Creative lessons from Korea
It seems hard to believe now, but Filipinos on the average were twice richer than South Koreans back in 1965. Data from countryeconomy.com show average income (GDP per capita) in the Philippines then at $211, and $108 in South Korea. Our total GDP was $6,517 million, more than twice South Korea’s $3,102 million. In 2021, 56 years later, South Korea’s total GDP of $1.798 trillion was 4.6 times our $394 billion. Their average income ($34,744) was nearly ten times ours ($3,576).
Population partly explains the story. We were close to equal then, with theirs at 29.2 million and ours at 32.8 million. Last year, it was 51.8 million and 115.6 million, respectively. While South Korea’s population less than doubled in the last 56 years (it grew by 77.4 percent), ours more than tripled (multiplied 3.4 times)—making us more than twice as numerous as Koreans now. But population aside, they also managed to grow their economy much faster than we did, even with much fewer people propelling it. I’ve written about how Korea’s Saemaul Undong movement primed that country’s rapid economic growth from the 1970s onward (“Spark for rural development,” 5/10/2019). Korean industry giants like Samsung and Hyundai have since turned into household words worldwide.
And now there’s Hallyu or “Korean Wave,” their systematic drive to turn Korean pop culture into a global multibillion dollar earner, which I wrote about two weeks ago. It should inspire us to similarly jockey Filipino talent and creativity into generating great wealth and substantial jobs, and possibly attain the same “soft power” Korea now flexes in the global arena. Coined by Harvard political scientist Joseph Nye, the phrase refers to the ability to influence people’s behavior without coercion (“hard power”)—with culture being a particularly effective tool.
It all started in the wake of the Asian financial crisis of 1997-1998 that nearly flattened the Korean industrial powerhouse driven by its chaebols, their giant diversified conglomerates.
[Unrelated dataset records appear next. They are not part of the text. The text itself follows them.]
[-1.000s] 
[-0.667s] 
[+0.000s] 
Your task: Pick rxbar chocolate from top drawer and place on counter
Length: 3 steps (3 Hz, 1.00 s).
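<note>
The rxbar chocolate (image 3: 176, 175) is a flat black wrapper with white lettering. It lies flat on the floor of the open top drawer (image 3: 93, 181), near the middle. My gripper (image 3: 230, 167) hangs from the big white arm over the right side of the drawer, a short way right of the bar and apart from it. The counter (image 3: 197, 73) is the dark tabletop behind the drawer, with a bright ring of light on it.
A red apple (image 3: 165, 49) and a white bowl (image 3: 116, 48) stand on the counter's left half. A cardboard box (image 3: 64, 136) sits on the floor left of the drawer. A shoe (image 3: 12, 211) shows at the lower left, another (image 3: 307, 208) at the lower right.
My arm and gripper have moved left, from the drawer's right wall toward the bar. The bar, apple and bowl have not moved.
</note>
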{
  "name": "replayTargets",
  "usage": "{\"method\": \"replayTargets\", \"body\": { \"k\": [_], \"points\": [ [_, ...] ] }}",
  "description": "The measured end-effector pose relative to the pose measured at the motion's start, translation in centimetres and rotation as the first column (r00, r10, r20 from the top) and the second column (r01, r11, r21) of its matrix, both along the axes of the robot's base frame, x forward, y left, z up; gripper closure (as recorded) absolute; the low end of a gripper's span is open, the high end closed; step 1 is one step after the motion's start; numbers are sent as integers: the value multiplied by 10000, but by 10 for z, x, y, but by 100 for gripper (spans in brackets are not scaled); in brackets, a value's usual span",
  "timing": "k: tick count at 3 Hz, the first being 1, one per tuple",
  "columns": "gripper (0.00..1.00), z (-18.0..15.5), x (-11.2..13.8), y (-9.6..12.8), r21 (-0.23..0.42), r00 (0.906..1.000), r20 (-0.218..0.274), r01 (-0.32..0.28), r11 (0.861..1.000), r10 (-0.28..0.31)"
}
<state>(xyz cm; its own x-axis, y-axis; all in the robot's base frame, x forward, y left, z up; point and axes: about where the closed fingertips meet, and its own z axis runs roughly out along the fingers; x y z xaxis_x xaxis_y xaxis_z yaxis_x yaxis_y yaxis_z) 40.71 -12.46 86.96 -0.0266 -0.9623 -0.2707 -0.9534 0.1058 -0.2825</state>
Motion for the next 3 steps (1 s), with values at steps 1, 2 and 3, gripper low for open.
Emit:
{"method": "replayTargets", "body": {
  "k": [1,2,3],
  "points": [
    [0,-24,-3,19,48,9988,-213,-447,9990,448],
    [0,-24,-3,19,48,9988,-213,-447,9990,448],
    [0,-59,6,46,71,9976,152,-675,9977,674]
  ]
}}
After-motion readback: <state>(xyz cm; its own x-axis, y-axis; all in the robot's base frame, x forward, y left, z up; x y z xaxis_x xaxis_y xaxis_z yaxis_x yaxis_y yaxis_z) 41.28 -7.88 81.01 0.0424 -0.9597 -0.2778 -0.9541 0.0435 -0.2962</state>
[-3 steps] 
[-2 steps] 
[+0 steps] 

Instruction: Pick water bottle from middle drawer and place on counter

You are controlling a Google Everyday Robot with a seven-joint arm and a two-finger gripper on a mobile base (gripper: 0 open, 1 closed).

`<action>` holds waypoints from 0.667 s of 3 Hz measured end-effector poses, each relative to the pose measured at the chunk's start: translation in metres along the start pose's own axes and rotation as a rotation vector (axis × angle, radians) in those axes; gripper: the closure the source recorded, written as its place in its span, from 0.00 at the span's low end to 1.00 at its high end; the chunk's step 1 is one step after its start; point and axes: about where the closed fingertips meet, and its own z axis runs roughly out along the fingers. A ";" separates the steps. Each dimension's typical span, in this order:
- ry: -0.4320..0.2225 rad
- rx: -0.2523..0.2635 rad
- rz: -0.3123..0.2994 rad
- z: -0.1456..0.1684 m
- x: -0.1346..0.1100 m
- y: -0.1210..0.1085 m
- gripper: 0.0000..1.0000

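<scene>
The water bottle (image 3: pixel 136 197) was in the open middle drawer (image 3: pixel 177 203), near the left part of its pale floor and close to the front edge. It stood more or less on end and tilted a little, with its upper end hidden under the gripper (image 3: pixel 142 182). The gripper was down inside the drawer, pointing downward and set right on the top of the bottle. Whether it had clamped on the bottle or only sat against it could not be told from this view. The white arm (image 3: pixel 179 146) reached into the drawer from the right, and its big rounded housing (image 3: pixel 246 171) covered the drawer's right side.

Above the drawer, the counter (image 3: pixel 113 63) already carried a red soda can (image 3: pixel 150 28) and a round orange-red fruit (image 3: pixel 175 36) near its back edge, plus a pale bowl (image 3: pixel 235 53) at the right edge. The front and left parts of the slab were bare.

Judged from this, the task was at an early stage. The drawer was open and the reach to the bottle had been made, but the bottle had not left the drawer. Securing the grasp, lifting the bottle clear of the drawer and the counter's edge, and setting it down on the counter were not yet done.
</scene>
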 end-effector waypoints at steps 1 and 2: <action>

The crisis forced the chaebols to divest business units and focus on flagship products, thus opening opportunities for smaller players. “President Kim Dae-jung pushed for information technology and popular culture as the two key drivers for the future Korea,” wrote Danish brand strategist Martin Roll in his account of the rise of Hallyu. “Technology would create new industries above the traditional manufacturing … and popular culture could become an important export product worth billions of dollars—while it would help rebrand Korea.”
And rebrand it did. K-pop music, K-dramas, Korean beauty products, Korean cuisine, and more have captured the hearts and palates of people of all ages around the world and helped the country rise above the image of a crisis-battered economy. And none of it came by accident. The 2020 Oscars win of the Korean film “Parasite” is said to have come after many years of a deliberate drive for the award, pursued through close collaboration among various sectors, and backed with significant government budgets.
Roll listed some of the strategic moves the Korean government made to enable Hallyu: (1) Focused investments in high-tech internet infrastructure, which gave Koreans fast and wide connectivity to the rest of the world, (2) Banning censorship laws that previously curbed creative independence of movie makers and other artists, which unleashed a wide range of topics for them to explore, (3) Emphasis on quality, design, marketing, and branding on a global scale, which increased the Koreans’ collective urge to improve overall quality to provide superior goods to the world market, and (4) Government investment in startups through venture capital schemes, with a major part going to the entertainment industry, which gave the needed push to gain industry momentum.
Could we pull off a similar “Pinoy Wave”? We have the innate ingredients for it, and now a legal anchor in the Philippine Creative Industries Development Act. But we must first get over our crab mentality and traditional difficulty with cooperation, coordination, and collaboration—and be willing to allot the necessary budgets—if we are to succeed in “doing a Korea.”